### Aim of the task
Across these entries, work out how many lines carry the string "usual", and give only that number.

Dataset items

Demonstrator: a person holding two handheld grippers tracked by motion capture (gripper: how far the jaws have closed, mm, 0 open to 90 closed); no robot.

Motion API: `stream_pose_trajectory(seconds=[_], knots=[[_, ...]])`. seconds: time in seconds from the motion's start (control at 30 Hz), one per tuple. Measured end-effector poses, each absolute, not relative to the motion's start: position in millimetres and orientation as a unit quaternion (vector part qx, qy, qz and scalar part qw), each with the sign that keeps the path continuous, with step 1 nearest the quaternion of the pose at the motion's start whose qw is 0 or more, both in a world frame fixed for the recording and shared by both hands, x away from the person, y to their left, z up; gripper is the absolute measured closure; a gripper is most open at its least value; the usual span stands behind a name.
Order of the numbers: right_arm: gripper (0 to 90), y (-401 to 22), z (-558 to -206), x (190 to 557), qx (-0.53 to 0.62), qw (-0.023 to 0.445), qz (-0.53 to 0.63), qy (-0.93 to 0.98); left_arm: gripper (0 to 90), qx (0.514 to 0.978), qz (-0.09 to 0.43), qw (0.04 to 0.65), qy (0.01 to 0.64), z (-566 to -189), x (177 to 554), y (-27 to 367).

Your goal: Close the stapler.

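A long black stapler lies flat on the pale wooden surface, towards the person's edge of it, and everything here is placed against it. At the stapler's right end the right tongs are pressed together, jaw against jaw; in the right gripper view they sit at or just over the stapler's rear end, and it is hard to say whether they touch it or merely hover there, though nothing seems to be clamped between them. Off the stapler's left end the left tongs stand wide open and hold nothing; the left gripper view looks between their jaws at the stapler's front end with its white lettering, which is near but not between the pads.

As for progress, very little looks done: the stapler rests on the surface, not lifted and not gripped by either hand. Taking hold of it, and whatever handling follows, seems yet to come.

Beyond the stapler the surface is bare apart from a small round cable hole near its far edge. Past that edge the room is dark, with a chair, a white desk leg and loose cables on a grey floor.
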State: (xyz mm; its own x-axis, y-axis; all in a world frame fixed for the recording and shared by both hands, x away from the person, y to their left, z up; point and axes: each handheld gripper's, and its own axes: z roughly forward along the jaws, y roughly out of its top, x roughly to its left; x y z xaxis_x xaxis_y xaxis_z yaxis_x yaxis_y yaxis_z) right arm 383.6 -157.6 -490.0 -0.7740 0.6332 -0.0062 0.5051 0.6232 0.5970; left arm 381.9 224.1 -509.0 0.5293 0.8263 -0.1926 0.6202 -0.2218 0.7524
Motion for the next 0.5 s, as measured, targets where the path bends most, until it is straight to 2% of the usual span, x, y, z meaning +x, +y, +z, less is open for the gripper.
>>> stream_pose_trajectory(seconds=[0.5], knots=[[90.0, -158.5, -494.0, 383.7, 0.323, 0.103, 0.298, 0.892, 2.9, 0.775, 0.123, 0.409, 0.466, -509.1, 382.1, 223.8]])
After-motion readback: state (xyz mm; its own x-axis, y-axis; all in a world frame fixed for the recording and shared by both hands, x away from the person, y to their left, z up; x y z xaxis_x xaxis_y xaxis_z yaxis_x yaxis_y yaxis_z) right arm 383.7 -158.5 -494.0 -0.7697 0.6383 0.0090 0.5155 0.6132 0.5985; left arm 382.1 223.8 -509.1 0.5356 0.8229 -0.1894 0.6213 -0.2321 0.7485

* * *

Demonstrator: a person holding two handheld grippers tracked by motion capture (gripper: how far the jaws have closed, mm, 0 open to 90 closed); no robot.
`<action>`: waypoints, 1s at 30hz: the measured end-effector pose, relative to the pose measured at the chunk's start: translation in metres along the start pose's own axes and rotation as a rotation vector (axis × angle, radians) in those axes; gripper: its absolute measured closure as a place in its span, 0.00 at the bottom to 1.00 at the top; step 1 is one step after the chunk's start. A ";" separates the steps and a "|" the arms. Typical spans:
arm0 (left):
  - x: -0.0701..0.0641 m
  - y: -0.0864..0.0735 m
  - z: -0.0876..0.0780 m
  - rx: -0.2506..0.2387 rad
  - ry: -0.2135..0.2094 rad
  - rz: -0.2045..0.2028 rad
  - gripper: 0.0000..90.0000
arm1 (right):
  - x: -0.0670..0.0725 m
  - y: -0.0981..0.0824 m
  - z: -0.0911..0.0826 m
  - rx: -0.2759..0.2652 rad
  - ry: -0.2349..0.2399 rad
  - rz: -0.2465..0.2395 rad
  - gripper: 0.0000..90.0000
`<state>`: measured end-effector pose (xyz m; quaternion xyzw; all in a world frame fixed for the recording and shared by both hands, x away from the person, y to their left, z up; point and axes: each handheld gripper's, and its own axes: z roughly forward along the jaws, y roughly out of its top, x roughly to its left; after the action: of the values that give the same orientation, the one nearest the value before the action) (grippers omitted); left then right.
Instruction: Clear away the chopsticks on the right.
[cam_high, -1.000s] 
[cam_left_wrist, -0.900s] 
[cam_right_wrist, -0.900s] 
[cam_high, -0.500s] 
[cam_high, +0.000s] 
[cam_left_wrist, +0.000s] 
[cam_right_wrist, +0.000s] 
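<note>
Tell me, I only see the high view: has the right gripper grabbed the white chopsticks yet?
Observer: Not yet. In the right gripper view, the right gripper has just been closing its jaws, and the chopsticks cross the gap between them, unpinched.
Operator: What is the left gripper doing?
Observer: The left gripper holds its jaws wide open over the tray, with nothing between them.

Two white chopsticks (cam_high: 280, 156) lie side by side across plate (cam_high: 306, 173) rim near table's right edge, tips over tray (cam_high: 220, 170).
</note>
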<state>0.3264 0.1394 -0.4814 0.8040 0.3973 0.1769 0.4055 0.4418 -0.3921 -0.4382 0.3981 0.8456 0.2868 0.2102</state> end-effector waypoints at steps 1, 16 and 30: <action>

### Result below
2